- [EXERCISE GOAL] Write out the whole listing again, exactly as given.

- [AVAILABLE DATA]

▶

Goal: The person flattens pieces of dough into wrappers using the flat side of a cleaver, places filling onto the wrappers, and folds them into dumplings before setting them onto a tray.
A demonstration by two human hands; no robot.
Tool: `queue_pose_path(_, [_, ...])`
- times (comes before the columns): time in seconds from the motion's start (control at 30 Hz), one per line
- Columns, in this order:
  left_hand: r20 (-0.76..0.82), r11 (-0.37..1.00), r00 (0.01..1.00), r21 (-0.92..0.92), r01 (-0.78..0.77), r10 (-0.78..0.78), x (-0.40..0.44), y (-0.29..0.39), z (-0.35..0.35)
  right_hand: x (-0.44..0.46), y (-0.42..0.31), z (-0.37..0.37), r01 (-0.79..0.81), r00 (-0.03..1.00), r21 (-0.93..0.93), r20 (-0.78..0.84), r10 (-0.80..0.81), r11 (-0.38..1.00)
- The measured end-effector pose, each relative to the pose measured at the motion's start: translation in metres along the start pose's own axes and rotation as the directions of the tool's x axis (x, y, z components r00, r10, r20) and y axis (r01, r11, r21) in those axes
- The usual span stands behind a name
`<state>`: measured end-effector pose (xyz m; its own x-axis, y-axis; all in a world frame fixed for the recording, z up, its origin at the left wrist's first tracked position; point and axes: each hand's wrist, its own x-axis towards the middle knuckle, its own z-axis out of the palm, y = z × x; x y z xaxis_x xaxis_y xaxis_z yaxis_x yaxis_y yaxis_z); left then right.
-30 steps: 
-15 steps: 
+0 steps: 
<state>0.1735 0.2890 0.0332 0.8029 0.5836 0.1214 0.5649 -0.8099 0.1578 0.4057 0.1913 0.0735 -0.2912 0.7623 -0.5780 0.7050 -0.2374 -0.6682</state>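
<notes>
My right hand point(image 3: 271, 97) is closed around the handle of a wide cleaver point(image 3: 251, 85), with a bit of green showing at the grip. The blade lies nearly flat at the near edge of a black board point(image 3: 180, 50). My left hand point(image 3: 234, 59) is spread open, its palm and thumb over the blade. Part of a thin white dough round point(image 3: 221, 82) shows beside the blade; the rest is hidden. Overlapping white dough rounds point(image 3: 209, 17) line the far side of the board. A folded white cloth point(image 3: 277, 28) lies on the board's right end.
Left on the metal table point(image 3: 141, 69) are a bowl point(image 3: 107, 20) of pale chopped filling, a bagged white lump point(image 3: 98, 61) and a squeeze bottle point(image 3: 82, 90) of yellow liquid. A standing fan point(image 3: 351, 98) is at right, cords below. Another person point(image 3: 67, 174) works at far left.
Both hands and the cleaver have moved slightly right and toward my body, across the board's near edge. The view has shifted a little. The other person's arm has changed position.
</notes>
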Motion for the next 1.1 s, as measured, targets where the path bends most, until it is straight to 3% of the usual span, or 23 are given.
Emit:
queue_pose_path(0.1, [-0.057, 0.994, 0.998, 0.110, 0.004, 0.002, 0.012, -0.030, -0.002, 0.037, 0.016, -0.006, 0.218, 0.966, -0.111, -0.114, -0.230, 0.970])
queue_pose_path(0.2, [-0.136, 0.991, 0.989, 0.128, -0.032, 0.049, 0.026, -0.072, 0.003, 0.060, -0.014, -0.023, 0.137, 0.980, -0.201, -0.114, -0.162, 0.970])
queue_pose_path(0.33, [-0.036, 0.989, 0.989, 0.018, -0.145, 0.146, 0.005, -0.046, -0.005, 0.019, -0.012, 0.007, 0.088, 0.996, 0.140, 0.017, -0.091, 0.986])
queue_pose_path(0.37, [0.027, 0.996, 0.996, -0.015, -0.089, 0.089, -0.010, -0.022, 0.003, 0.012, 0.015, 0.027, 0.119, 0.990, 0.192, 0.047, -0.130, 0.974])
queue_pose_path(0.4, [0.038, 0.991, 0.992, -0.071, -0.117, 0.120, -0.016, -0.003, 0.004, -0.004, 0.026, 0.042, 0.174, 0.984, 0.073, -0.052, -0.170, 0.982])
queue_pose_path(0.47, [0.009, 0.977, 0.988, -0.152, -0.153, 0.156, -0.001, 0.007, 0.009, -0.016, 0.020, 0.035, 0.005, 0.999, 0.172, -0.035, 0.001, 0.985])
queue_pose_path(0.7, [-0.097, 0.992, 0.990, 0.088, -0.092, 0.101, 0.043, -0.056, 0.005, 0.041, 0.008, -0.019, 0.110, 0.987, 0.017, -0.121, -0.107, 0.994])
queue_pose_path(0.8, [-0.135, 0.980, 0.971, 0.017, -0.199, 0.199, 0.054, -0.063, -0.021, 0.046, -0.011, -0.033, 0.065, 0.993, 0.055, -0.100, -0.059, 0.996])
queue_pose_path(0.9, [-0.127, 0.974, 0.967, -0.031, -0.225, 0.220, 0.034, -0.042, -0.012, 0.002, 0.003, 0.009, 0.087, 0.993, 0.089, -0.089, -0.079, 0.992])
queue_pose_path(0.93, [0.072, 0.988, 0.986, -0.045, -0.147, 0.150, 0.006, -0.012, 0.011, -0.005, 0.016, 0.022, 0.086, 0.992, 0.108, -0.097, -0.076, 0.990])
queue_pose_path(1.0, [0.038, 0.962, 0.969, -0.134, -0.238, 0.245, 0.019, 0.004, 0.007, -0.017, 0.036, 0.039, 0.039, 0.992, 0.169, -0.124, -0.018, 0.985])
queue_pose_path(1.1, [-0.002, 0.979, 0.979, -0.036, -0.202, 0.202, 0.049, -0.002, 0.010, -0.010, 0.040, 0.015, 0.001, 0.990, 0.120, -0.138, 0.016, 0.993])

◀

- [RESPONSE AREA]
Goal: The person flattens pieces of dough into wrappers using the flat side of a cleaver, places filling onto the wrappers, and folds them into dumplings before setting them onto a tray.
A demonstration by two human hands; no robot.
Tool: `queue_pose_path(_, [_, ...])`
- times (comes before the columns): time in seconds from the motion's start (control at 30 Hz), one per line
- Columns, in this order:
  left_hand: r20 (-0.76..0.82), r11 (-0.37..1.00), r00 (0.01..1.00), r21 (-0.92..0.92), r01 (-0.78..0.77), r10 (-0.78..0.78), x (-0.40..0.44), y (-0.29..0.39), z (-0.35..0.35)
  right_hand: x (-0.44..0.46), y (-0.42..0.31), z (-0.37..0.37), r01 (-0.79..0.81), r00 (-0.03..1.00), r21 (-0.93..0.93), r20 (-0.78..0.84), r10 (-0.80..0.81), r11 (-0.38..1.00)
- The measured end-effector pose, each relative to the pose measured at the motion's start: translation in metres along the start pose's own axes and rotation as the directions of the tool's x axis (x, y, z components r00, r10, r20) and y axis (r01, r11, r21) in those axes
- The usual span stands behind a name
`<state>`: measured end-effector pose (xyz m; its own x-axis, y-axis; all in a world frame fixed for the recording, z up, its origin at the left wrist's first tracked position; point and axes: each hand's wrist, its own x-axis towards the middle knuckle, its own z-axis out of the palm, y = z × x; x y z xaxis_x xaxis_y xaxis_z yaxis_x yaxis_y yaxis_z); left then right.
-30 steps: 
-15 steps: 
+0 steps: 
<state>0.1735 0.2890 0.0332 0.8029 0.5836 0.1214 0.5649 -0.8099 0.1578 0.4057 0.1913 0.0735 -0.2912 0.7623 -0.5780 0.7050 -0.2374 -0.6682</state>
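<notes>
My right hand point(image 3: 271, 97) is closed around the handle of a wide cleaver point(image 3: 251, 85), with a bit of green showing at the grip. The blade lies nearly flat at the near edge of a black board point(image 3: 180, 50). My left hand point(image 3: 234, 59) is spread open, its palm and thumb over the blade. Part of a thin white dough round point(image 3: 221, 82) shows beside the blade; the rest is hidden. Overlapping white dough rounds point(image 3: 209, 17) line the far side of the board. A folded white cloth point(image 3: 277, 28) lies on the board's right end.
Left on the metal table point(image 3: 141, 69) are a bowl point(image 3: 107, 20) of pale chopped filling, a bagged white lump point(image 3: 98, 61) and a squeeze bottle point(image 3: 82, 90) of yellow liquid. A standing fan point(image 3: 351, 98) is at right, cords below. Another person point(image 3: 67, 174) works at far left.
Both hands and the cleaver have moved slightly right and toward my body, across the board's near edge. The view has shifted a little. The other person's arm has changed position.
</notes>
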Motion for the next 1.1 s, as measured, targets where the path bends most, until it is straight to 3% of the usual span, or 23 are given.
Emit:
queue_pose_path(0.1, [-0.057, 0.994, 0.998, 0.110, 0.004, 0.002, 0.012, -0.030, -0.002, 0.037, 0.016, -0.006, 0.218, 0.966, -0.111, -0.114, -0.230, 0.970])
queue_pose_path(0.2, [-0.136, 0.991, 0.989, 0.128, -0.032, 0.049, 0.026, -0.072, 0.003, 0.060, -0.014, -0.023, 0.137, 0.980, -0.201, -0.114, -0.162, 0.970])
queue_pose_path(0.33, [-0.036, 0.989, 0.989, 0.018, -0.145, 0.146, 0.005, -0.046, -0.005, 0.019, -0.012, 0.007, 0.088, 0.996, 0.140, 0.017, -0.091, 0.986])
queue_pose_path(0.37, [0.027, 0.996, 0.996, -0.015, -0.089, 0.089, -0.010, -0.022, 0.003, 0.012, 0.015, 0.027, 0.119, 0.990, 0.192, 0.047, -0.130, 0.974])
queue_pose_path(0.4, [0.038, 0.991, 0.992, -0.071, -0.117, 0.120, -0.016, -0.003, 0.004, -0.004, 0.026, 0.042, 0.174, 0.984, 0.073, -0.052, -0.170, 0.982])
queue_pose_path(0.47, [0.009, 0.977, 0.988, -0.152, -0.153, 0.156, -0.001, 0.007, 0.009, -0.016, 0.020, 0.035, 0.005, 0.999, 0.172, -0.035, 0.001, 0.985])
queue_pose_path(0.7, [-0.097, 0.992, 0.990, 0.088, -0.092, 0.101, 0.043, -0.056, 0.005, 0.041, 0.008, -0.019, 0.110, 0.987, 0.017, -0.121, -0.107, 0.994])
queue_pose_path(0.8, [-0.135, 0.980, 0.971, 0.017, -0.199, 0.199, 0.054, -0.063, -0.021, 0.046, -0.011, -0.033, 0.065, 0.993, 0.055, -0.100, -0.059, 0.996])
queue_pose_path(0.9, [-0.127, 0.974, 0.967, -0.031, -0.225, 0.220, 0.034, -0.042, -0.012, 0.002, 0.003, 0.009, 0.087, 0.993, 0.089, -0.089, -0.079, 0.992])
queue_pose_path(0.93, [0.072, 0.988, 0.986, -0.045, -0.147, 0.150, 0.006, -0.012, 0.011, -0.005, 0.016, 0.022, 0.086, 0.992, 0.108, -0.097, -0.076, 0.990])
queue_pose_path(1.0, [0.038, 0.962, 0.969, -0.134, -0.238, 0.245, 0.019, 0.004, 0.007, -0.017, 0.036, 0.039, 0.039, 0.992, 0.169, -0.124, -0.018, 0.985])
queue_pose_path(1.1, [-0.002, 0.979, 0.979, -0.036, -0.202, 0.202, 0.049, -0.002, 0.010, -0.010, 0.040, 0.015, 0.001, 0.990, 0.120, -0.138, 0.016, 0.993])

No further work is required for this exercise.